Led by Mark McGill, the Viajero project has produced an open-source and off-the-shelf hardware and software motion platform for creating vehicular XR experiences: PassengXR.

Published at ACM UIST 2022 [1], the motion platform uses ESP32 Arduino sensors to detect the orientation (IMU), velocity (OBD-II) and location (GNSS) of the vehicle and wirelessly broadcast these to a Unity software platform running on standalone XR headsets. This allows practitioners to create passenger XR experiences that make use of, or counteract, the motion of the vehicle.

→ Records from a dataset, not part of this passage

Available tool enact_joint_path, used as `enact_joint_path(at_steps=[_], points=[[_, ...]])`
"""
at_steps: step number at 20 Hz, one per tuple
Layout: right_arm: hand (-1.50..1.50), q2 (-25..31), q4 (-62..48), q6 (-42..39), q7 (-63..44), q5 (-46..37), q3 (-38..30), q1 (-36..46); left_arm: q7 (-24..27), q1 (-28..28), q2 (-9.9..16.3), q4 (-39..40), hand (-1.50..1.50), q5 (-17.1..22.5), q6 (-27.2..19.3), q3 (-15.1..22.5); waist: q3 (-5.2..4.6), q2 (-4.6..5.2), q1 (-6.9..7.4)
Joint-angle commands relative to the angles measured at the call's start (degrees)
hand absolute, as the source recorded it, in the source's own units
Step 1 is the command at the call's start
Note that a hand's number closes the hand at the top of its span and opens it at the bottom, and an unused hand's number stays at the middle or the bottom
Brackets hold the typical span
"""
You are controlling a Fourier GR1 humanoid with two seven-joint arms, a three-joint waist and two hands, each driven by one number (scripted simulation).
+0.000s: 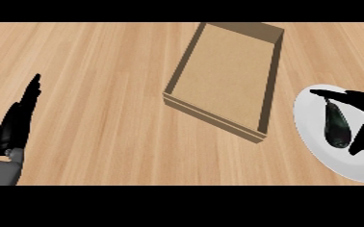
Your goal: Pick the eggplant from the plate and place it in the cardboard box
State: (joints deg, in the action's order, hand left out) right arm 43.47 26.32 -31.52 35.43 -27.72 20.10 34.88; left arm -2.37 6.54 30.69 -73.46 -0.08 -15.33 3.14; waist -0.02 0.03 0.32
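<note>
The wooden worktop point(99, 67) spreads wide, and on it the cardboard box point(224, 79) sits open with nothing inside, so the placing is all still to do. To its right, at the edge of view, the white plate point(320, 146) carries the dark eggplant point(337, 125), not yet lifted. The right robot hand point(350, 97) reaches over it, dark fingers on either side of the eggplant, though I can't tell if they have closed on it. The left robot hand point(20, 115) rests open at the far left edge, holding nothing. Only the box's near wall stands between plate and box floor.
</note>
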Motion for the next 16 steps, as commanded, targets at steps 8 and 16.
enact_joint_path(at_steps=[8,16], points=[[1.5,-5.2,-0.92,6.81,-1.41,-2.33,-3.41,-0.25,0.88,0.27,-3.58,0.42,0.0,-3.32,0.11,-1.41,0.06,0.14,0.2],[1.5,-5.71,-1.38,17.07,-1.44,-3.87,-7.73,-0.89,1.77,-2.91,-3.82,-1.37,0.0,-3.78,1.91,-3.9,0.03,0.03,0.03]])
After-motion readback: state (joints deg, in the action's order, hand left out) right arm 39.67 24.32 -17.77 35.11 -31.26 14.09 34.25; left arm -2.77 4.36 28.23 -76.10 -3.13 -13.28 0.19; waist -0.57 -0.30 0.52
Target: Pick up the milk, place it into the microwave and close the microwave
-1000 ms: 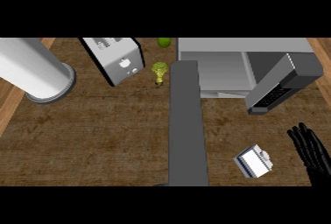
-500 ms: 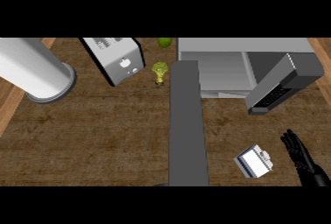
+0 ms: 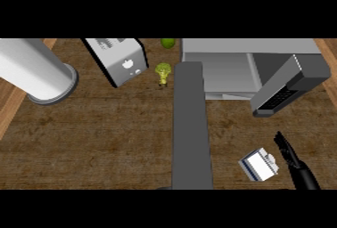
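The milk (image 3: pixel 259 164) is a small white carton with a blue stripe, lying on the wooden counter at the lower right. My right hand (image 3: pixel 293 162) sits just to its right, fingers straight and pointing up the view, close beside the carton but not curled round it. The microwave (image 3: pixel 223 67) stands at the top right with its door (image 3: pixel 288 87) swung open toward the right. A long grey forearm (image 3: pixel 190 129) runs up the middle of the view; the left hand itself does not show.
A large white cylinder (image 3: pixel 33 69) lies at the upper left. A grey toaster (image 3: pixel 118 60) stands behind it, with a green broccoli piece (image 3: pixel 162 73) and a lime (image 3: pixel 168 43) near the microwave's left side.
My right hand has slid left and down toward the milk carton and turned edge-on beside it. Nothing else has moved.
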Robot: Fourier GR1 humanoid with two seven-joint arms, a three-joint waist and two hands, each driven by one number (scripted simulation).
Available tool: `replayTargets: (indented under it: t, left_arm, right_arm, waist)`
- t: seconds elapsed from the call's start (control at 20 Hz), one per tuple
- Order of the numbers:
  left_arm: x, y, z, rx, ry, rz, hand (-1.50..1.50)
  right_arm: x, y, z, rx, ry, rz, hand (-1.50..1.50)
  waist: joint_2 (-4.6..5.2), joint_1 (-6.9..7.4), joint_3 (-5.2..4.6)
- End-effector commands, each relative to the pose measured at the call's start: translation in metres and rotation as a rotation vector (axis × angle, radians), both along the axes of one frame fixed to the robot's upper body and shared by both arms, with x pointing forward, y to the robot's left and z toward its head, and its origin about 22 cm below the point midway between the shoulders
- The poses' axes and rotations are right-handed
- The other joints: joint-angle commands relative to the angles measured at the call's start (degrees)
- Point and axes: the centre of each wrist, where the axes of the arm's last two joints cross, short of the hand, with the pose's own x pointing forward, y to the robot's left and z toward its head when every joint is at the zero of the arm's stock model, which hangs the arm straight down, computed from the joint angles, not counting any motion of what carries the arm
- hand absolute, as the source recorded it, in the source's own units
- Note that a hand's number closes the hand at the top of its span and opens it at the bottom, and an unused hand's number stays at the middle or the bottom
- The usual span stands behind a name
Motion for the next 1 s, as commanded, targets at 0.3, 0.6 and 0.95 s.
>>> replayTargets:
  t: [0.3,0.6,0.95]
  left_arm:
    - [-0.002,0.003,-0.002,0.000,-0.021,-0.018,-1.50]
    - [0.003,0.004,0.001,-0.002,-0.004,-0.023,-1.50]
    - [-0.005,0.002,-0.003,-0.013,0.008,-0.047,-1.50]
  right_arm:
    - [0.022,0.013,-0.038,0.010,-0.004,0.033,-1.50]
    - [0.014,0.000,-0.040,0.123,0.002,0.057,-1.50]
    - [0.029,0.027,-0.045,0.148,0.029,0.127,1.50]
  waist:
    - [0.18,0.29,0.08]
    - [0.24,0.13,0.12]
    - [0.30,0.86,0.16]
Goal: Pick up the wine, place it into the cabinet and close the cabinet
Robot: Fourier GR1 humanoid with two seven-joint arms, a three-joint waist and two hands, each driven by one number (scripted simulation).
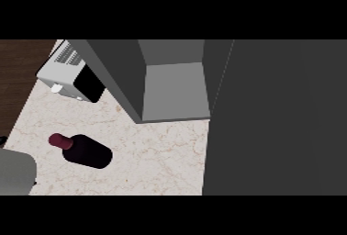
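Wine bottle (82,149) stands on the counter (156,156), cap toward upper left, well short of the open cabinet (173,92). Only my left forearm (15,173) shows, just beside it (hands out of view, fingers I can't tell), so left's nearer.

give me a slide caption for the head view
Dark wine bottle standing on marble counter before the open grey cabinet.

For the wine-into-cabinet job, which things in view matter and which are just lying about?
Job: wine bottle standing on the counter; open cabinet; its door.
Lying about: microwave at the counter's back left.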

PassengXR supports multiple concurrent users in both individual and shared experiences and includes a number of ways to correct the alignment of vehicle and headset IMUs, which are inherently prone to drifting when in-motion. All code for the motion platform will be made available through GitHub, and more information can be found on the Motion Platform page and in the UIST paper [1].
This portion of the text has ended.